## Input records
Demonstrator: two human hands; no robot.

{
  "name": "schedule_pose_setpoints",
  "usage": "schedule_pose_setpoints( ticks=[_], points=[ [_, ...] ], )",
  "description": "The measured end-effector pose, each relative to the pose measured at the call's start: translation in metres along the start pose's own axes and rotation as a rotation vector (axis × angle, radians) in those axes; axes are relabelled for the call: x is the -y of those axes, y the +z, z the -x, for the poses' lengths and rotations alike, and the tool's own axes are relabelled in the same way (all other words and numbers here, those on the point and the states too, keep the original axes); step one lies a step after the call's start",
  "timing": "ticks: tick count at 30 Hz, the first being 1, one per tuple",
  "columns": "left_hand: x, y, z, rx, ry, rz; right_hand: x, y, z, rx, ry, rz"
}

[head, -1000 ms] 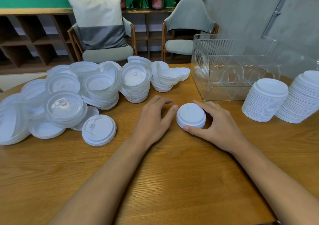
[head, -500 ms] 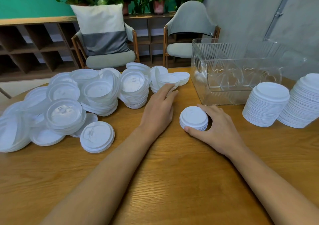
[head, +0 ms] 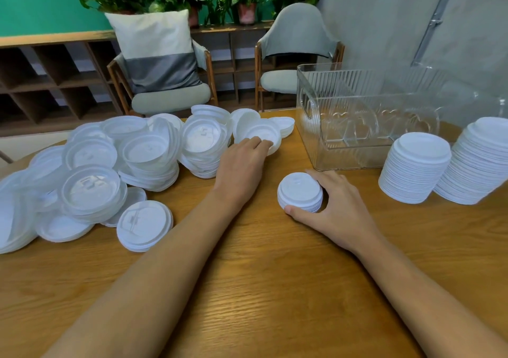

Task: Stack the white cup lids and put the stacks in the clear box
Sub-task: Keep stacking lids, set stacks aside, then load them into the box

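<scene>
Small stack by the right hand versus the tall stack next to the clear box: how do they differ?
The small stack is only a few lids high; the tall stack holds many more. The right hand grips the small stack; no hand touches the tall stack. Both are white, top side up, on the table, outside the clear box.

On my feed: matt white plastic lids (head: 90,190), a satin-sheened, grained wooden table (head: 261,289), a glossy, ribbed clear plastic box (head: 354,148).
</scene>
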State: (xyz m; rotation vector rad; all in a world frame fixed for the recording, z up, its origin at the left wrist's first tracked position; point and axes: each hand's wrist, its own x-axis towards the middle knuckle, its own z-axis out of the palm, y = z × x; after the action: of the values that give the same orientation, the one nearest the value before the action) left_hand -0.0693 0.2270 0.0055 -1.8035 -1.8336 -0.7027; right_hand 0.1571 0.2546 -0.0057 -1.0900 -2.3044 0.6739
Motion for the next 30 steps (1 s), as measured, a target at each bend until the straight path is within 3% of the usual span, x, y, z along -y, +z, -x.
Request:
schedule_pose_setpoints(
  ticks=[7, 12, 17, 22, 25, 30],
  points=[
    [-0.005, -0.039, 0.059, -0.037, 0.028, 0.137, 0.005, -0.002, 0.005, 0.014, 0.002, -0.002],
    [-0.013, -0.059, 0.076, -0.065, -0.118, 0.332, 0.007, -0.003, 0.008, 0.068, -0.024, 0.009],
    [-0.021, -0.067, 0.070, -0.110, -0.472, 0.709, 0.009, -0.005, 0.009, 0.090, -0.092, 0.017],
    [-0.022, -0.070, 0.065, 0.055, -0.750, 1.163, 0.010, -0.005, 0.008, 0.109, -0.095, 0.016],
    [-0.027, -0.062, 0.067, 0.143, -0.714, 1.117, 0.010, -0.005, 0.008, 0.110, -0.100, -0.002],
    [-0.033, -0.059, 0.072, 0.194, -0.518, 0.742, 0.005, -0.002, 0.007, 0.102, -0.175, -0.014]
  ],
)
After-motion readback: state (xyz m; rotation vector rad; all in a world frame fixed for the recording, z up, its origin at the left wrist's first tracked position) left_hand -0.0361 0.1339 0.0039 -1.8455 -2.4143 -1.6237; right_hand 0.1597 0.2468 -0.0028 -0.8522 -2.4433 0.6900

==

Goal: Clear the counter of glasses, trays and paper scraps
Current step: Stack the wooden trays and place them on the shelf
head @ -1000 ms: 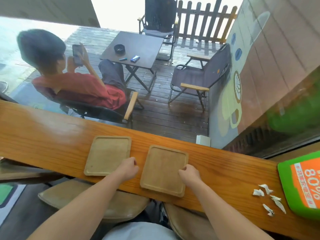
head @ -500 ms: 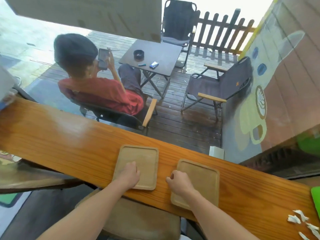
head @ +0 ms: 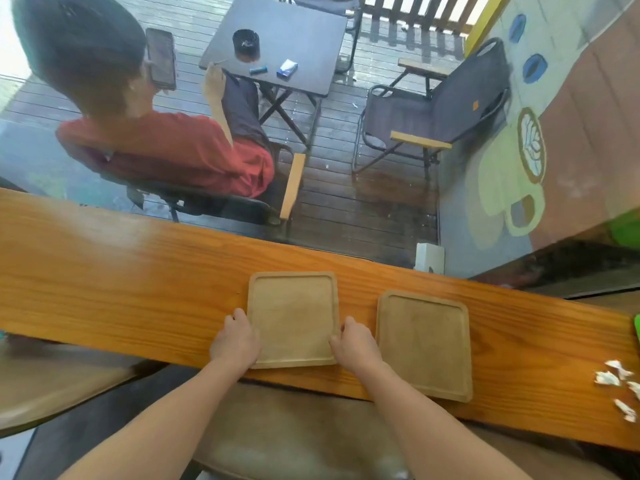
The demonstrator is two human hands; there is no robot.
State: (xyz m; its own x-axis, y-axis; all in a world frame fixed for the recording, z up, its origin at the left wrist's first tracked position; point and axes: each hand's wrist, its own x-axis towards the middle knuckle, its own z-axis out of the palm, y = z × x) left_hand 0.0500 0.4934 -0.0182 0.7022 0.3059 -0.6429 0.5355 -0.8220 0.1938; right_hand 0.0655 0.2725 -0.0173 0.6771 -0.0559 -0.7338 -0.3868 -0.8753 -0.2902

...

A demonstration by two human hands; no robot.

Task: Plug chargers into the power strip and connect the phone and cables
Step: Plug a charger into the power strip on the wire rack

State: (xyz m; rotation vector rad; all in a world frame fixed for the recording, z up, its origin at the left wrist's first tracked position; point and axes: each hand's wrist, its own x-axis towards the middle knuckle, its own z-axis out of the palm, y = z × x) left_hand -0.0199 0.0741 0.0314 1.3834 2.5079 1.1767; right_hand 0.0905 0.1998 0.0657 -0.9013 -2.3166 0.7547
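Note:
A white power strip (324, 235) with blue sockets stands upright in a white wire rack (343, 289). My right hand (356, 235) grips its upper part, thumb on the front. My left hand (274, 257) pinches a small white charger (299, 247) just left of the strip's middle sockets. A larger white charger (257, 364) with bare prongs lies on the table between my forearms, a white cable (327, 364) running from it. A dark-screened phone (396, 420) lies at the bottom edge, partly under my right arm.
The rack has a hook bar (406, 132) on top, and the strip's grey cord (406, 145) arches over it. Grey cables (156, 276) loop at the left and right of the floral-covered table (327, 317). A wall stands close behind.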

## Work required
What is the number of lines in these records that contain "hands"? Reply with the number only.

## Response below
3